Below expectations. PADINI's FY24 net profit of RM146m fell below expectations, missing our forecast by 6% and the consensus estimate by a higher 11%. The shortfall was primarily due to higher-than- expected operating costs, particularly in Advertising and Promotion spending. The company declared a final dividend of 4.0 sen, bringing its FY24 total DPS to 11.5 sen, which was in line with our expectation.
YoY, PADINI's FY24 revenue grew by 5%, primarily driven by stronger- than-expected sales in the 3Q, boosted by festive and school holiday shopping periods. However, gross profit weakened by 3% as margins contracted to 36.2% from 39.4% a year ago due to higher input costs.The group’s net profit plunged by 34%, largely due to increased operating costs, particularly in staff expenses and higher A&P, including discounts.
QoQ, its 4QFY24 revenue declined by 21%, largely due to the heightened sales during festive occasions such as Chinese New Year, Hari Raya, and school holidays in the previous quarter. The lower turnover, combined with higher interest expenses, led to a 35% drop in net profit, which fell to RM26m.
Outlook. The near-term outlook in the apparel retailing sector remains challenging due to weakened spending sentiment amidst persistently high inflation and consumers’ anxiety over the impending subsidy rationalisation.

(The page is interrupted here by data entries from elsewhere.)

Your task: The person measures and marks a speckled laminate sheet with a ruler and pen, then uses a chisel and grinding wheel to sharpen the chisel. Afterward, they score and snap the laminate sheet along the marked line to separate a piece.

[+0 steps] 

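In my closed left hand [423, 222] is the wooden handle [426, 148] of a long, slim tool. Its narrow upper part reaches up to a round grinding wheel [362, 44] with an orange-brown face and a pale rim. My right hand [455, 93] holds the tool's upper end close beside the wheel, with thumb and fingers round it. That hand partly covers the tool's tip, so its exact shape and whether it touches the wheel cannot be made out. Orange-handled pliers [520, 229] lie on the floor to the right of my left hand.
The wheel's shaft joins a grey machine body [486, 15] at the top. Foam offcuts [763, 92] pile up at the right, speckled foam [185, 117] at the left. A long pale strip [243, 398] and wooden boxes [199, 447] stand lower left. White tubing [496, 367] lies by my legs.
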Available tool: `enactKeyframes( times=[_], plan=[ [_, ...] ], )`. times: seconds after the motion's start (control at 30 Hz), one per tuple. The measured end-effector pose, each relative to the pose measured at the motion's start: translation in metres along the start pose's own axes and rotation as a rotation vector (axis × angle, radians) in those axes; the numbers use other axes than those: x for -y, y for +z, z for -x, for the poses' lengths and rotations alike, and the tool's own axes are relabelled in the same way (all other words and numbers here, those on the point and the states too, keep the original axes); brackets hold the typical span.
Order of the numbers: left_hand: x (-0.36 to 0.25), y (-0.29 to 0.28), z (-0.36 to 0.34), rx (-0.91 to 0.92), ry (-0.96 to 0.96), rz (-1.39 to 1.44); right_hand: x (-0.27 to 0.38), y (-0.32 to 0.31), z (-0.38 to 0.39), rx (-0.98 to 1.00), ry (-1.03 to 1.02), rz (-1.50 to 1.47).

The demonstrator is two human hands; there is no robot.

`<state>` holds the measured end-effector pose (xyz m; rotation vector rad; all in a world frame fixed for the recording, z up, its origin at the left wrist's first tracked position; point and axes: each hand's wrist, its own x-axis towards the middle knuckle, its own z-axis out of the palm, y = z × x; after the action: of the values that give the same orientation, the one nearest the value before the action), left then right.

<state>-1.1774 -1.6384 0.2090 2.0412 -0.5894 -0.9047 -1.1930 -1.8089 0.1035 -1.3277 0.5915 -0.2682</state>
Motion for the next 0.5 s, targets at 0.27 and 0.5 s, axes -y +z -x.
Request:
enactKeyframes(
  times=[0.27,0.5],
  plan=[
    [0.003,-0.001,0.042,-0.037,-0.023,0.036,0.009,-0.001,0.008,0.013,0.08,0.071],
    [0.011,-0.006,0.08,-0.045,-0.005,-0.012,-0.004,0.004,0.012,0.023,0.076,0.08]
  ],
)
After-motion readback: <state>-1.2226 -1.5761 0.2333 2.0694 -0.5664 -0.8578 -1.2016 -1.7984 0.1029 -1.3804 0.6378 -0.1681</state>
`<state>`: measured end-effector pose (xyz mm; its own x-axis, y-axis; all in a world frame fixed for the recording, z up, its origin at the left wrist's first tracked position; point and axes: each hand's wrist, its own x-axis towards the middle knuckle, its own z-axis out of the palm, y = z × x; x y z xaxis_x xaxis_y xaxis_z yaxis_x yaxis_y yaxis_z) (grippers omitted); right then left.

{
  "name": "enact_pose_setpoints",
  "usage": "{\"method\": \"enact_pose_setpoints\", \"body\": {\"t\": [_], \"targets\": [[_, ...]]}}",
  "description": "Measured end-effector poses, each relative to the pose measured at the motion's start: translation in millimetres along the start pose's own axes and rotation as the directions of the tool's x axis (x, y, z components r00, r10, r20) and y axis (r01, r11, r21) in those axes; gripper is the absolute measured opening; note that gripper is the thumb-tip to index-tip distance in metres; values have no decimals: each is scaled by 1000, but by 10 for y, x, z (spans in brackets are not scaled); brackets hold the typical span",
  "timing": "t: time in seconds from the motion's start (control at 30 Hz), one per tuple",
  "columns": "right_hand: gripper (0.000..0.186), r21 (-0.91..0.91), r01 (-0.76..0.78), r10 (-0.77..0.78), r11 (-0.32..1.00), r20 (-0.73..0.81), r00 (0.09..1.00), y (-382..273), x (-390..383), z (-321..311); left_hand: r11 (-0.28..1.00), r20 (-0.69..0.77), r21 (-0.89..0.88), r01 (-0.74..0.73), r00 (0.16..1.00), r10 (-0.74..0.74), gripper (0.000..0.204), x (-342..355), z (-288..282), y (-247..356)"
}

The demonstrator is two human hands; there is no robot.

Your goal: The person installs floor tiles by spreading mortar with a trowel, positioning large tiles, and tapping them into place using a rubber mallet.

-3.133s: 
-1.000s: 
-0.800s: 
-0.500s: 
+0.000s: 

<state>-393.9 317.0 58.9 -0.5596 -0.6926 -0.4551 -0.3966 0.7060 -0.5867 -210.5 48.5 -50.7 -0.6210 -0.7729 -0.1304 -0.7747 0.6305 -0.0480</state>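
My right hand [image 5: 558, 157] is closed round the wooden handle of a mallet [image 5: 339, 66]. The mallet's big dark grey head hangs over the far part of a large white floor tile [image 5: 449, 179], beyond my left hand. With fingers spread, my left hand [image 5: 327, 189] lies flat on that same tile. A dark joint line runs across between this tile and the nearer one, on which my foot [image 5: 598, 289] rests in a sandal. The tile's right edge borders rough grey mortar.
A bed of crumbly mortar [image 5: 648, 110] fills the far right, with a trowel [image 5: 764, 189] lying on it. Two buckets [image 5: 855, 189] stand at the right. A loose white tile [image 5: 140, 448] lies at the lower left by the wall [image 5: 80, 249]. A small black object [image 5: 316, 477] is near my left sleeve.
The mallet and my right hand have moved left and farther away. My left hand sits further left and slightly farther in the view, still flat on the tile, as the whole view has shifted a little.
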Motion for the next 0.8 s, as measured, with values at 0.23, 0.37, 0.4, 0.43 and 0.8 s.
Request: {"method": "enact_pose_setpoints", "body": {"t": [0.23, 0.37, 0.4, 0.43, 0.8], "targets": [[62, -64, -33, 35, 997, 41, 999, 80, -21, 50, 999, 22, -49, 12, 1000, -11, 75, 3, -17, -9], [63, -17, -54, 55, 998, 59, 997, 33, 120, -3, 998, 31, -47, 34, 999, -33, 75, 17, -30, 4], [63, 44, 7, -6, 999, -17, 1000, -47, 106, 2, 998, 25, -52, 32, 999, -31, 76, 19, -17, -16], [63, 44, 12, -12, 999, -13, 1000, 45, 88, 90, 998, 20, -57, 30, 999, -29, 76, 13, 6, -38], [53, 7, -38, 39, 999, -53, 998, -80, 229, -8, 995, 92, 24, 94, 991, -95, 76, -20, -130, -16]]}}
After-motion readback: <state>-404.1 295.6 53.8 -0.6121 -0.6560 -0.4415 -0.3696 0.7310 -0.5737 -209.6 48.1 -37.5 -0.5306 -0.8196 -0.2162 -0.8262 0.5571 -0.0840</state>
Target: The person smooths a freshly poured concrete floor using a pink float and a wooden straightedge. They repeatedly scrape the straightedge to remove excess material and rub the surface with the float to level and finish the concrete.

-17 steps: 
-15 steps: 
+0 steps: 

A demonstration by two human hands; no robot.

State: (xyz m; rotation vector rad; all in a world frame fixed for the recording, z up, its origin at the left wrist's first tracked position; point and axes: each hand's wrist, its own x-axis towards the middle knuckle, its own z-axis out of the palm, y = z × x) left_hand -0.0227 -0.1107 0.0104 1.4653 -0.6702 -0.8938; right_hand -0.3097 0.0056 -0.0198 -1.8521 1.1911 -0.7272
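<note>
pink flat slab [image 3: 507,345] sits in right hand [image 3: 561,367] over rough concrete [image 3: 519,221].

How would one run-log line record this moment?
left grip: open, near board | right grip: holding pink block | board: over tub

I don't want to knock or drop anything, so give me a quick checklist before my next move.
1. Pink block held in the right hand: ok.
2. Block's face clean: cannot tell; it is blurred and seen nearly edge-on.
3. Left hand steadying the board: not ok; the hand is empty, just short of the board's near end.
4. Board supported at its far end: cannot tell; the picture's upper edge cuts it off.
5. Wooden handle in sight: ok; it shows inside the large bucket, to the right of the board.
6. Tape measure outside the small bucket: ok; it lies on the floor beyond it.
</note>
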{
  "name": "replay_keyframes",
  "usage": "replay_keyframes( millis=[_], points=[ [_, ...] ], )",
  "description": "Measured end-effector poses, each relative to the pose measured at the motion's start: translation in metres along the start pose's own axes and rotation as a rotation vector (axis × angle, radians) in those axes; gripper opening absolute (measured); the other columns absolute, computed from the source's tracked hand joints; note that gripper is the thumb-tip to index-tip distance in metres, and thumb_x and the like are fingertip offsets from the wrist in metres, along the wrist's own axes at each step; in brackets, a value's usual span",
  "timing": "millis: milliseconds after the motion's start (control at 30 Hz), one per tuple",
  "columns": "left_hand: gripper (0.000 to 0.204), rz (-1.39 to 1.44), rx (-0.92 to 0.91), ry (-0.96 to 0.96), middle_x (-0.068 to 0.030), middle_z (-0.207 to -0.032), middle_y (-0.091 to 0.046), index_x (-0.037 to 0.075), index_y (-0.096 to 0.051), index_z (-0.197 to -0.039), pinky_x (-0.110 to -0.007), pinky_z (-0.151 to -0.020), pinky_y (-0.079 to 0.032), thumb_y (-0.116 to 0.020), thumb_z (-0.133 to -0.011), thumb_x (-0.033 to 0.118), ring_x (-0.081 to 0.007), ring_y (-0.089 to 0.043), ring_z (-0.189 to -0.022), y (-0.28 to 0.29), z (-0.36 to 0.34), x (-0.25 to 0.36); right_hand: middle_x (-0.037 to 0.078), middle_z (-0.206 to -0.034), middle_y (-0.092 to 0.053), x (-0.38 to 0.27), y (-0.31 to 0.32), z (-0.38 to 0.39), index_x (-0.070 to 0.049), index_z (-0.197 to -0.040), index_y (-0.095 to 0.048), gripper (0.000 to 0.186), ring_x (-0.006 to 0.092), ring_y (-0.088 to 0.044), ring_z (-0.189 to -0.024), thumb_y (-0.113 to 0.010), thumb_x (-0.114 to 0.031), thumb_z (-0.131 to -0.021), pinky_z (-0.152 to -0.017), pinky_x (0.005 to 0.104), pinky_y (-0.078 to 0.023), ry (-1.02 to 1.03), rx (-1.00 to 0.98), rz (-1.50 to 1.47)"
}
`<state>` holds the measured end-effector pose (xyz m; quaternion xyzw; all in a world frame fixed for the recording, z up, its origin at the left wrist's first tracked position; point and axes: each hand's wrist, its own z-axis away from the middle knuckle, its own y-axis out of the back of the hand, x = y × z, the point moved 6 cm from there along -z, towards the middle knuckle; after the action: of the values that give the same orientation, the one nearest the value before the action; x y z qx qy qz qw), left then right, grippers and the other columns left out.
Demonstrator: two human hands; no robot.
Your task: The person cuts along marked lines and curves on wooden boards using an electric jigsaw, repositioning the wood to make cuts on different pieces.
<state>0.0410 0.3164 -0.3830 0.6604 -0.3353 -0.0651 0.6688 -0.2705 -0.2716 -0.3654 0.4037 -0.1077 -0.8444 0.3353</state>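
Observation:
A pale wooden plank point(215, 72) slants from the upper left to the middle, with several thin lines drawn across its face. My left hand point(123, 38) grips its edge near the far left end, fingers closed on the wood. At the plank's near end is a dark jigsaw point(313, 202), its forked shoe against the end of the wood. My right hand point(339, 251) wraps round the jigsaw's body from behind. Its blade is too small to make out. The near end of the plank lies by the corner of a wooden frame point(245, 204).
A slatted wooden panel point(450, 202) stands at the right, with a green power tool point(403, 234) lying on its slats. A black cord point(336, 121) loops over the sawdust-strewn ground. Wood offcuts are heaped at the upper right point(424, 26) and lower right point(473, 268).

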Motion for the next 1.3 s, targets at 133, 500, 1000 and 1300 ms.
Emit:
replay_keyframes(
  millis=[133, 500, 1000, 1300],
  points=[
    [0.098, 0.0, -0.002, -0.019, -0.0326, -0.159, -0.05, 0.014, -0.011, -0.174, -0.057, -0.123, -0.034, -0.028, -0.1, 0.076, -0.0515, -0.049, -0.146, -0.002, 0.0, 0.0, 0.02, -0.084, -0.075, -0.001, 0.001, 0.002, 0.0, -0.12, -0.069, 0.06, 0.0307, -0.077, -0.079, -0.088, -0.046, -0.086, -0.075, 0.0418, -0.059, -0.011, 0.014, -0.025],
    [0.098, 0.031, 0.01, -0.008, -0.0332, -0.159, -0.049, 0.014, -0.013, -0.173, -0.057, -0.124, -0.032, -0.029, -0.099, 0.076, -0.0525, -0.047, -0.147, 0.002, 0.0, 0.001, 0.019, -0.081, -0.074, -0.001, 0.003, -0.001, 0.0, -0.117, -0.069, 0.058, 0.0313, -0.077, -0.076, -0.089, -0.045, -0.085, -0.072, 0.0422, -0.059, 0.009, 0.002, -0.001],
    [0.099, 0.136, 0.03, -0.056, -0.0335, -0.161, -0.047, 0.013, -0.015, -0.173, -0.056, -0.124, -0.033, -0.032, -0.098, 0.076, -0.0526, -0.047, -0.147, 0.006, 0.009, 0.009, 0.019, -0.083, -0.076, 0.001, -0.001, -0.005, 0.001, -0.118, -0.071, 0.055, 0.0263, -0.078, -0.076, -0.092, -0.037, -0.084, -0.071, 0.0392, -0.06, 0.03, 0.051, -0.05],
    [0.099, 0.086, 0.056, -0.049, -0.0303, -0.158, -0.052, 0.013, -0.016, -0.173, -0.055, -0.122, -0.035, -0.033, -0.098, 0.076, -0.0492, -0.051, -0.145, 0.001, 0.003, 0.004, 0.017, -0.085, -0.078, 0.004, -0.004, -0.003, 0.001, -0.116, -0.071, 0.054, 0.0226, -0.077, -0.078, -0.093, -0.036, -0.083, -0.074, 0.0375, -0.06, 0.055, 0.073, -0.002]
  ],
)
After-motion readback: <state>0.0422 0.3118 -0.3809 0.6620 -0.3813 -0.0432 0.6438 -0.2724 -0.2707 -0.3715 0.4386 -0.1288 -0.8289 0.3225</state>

On a brighter note, the progressive salary increase for civil servants effective Dec 2024 should at least partially restore consumer spending power.
While we understand PADINI has no immediate plan to raise product prices, it hopes to defend its margins through inventory and store optimisation amid volatile raw material costs, a weak MYR and sustained high staff and distribution expenses.
Forecasts. We trimmed our FY25F net profit forecasts by 11%, after lowering our margin assumptions and introduce our FY26F numbers.
Valuations. Correspondingly, we lowered our TP by 11% to RM3.24 (from RM3.63) based on an unchanged targeted 13.5x FY25F PER, at a 10% discount to the departmental store/apparel sector’s average historical forward PER of 15x to account for the weakened spending power of its target customers, i.e. the M40 group. There is no change to our TP based on ESG given a 3-star rating as appraised by us (see Page 4).
Investment case. We like PADINI for: (i) its position in offering value- for-money apparel, which continues to attract budget-conscious consumers; (ii) its potential to benefit from the civil servants' pay rise; and (iii) its strong net cash position, which enables efficient inventory management.
Risks to our call include: (i) competition from existing and new players, (ii) sustained high inflation eventually erode consumers’ spending power, stalling consumption including apparel and footwear, and (iii) rising textile prices.